She shrugged. "The baby is fine. I have my days. Care to sit down? Keep me company?"
"Yeah, sure." Hurley obliged, taking a seat next to her, in the sand. Charlie sat on the other side.
Sun sent Charlie an inquisitive glare. "Where are Claire and Aaron?" Just as Jin was always by her side, there was never a time she saw Charlie not hovering over Claire and 'Turniphead'. They were the cutest family she ever saw.
"Aaron is being cooed over by Rose, whose looking out for him today while Claire takes a nap." Charlie shared. "Where's Jin?"
Sun pointed down the beach, smiling proudly as she scoped another view of her husband. "Right there."
Hurley and Charlie followed her hand. Jin was far down the beach, shirtless, his pant-legs rolled up as he stood knee-deep in the water, baking in the harsh sunlight. He bent down lower, his hands roaming in search for one of the fishnets he twined with bait over the wet sand below. He pulled the net up, full of fresh catch, and carefully bundled it before walking it to the shore.
"He's really good at that." Charlie whistled.
"Yes, he is." Sun beamed. "His father was a fisherman. It's in his blood."
Jin was coming their way, having dropped the net off to a group of survivors who frequently cleaned, filleted and cooked them for the entire group. Charlie and Hurley helped Sun get to her feet as Jin approached them. He nodded in greeting to his friends, and approached his wife, who craned her neck so that he had no trouble navigating her hat to plant a kiss to her lips. A quick peck turned into a passionate lip-lock as Jin wrapped his arms around her spread waist and pulled her into him. Sun moaned and wrapped her arms around his neck, delighted at how sweaty and hot he was. It reminded her of how she got pregnant in the first place, and how she wanted to repeat the process very soon.
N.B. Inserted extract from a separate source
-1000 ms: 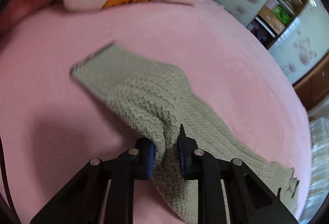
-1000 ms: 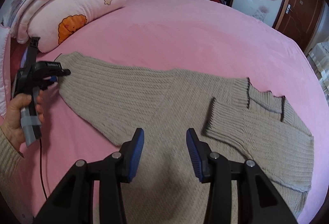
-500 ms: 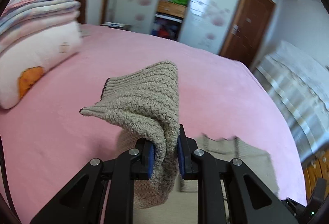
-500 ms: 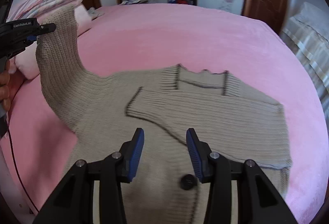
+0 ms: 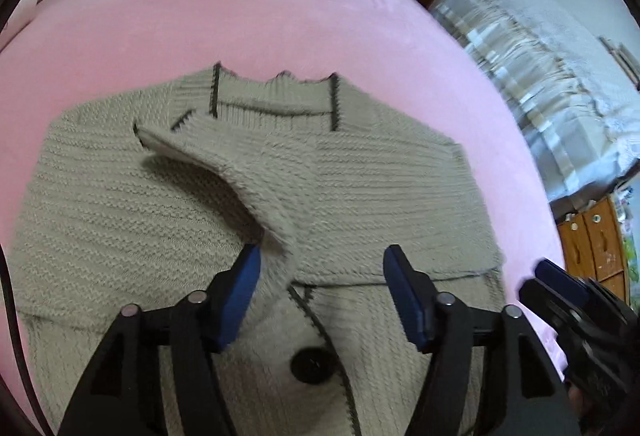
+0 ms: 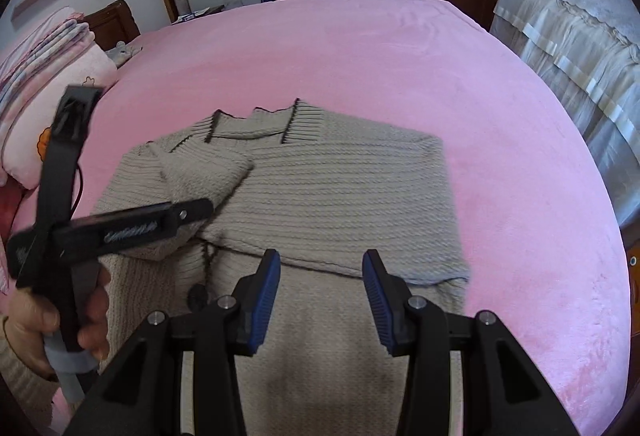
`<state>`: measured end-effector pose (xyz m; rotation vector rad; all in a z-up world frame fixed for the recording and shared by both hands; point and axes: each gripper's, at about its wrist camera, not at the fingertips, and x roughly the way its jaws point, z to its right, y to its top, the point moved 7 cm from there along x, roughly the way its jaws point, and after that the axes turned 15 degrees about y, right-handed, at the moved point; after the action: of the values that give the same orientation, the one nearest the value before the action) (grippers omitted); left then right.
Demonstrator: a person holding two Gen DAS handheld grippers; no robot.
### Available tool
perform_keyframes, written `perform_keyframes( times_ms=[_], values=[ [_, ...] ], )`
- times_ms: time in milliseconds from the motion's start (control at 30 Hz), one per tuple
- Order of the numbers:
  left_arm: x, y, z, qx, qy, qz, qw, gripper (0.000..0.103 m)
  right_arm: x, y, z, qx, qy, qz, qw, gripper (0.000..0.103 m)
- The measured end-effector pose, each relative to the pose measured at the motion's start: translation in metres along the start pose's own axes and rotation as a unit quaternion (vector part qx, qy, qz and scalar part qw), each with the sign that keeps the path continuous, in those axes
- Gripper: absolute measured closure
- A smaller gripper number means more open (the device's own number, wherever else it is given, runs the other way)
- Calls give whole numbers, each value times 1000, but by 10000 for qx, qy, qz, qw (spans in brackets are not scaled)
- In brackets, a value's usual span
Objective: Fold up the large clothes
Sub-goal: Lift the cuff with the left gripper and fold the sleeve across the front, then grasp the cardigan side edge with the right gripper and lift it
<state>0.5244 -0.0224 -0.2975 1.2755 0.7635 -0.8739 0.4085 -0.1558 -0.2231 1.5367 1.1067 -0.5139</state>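
text: white lettering on left claw [image 6: 192, 214] body | legibility: too blurred to read

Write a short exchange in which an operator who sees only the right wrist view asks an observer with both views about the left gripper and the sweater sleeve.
Operator: From the side I cannot see the jaws. Is the left gripper pinching the sleeve?
Observer: No. In the left wrist view the left gripper has its jaws opening; the sleeve only brushes one blue pad, unpinched.
Operator: Does the sleeve lie flat on the sweater?
Observer: Not fully. It arches up off the sweater near the gripper, with a shadow under it.
Operator: What lies under the gap between the jaws?
Observer: The dark-trimmed front edge and a black button.
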Motion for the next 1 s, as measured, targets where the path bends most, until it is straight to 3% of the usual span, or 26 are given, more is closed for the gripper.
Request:
perform_keyframes(
  times_ms=[100, 167, 300, 400, 533, 667, 700, 933, 967, 1000],
  values=[
    [-39, 0, -34, -296, -183, 351, 9988, 35, 2, 5, -1, -33, 174, 8, 9998, 60],
    [-61, 2, -63, -631, -96, 615, 9961, 34, 6, 10, -9, -161, 305, 10, 9994, 60],
    [-82, -7, -139, -1364, 840, 923, 9828, 33, 22, 23, -48, -614, 476, -78, 9969, 60],
    [-68, -31, -192, -1931, 1261, 668, 9707, 34, 41, 38, -88, -1085, 467, -156, 9929, 59],
    [-43, -62, -221, -2542, 835, 207, 9633, 34, 69, 51, -136, -1756, 282, -344, 9834, 51],
    [-22, -74, -226, -2582, 579, -27, 9644, 34, 115, 57, -170, -2419, -274, -673, 9676, 49],
    [-19, -72, -225, -2524, 569, -39, 9659, 35, 130, 58, -173, -2567, -581, -783, 9616, 49],
    [-1, -52, -215, -2045, 557, -77, 9773, 35, 184, 56, -160, -2625, -1305, -1441, 9452, 51],
    [-2, -51, -212, -2009, 562, -93, 9780, 35, 188, 55, -157, -2643, -1375, -1498, 9428, 64],
    [1, -48, -211, -1964, 573, -126, 9788, 35, 191, 54, -155, -2634, -1409, -1582, 9411, 92]
  ],
)
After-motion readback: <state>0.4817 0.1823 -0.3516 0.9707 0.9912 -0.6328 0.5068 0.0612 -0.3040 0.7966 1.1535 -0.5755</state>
Charlie and Hurley eyed each other amusingly from their peripheral vision as their friends continued to kiss and caress right in front of them, instantly forgetting they were there.
"Uh….do you two want to be alone?" Charlie asked.
Sun was the one to break the kiss, blushing, but never breaking eye contact with Jin. "I'm sorry. Pregnancy hormones."
"Dude." Hurley mumbled.
"Yeah, it was a really great kiss, or at least it looked like—" Charlie went on until he was nudged by Hurley.
He looked up at him, a bit worried, until he followed his shell-shocked expression.
John Locke, in the flesh, stalked through the small community, catching the startled attention of everyone he passed. Anyone who was anyone thought he was dead, or at the very least they would never see him again based on what Sayid told them. But the man was still larger than life, slicing through the calm ambiance with the sharp blade of one of his hunting knives. He looked as grimy as ever, and not approachable at all, as he made his way across the beach, his pack slung over one shoulder, and a chip sitting over the other.
Jin turned to Sun and spoke to her quickly in Korean, and she answered in kind, watching as Locke continued his stride. Hurley quickly veered from behind Charlie to approach Locke, but he stopped him.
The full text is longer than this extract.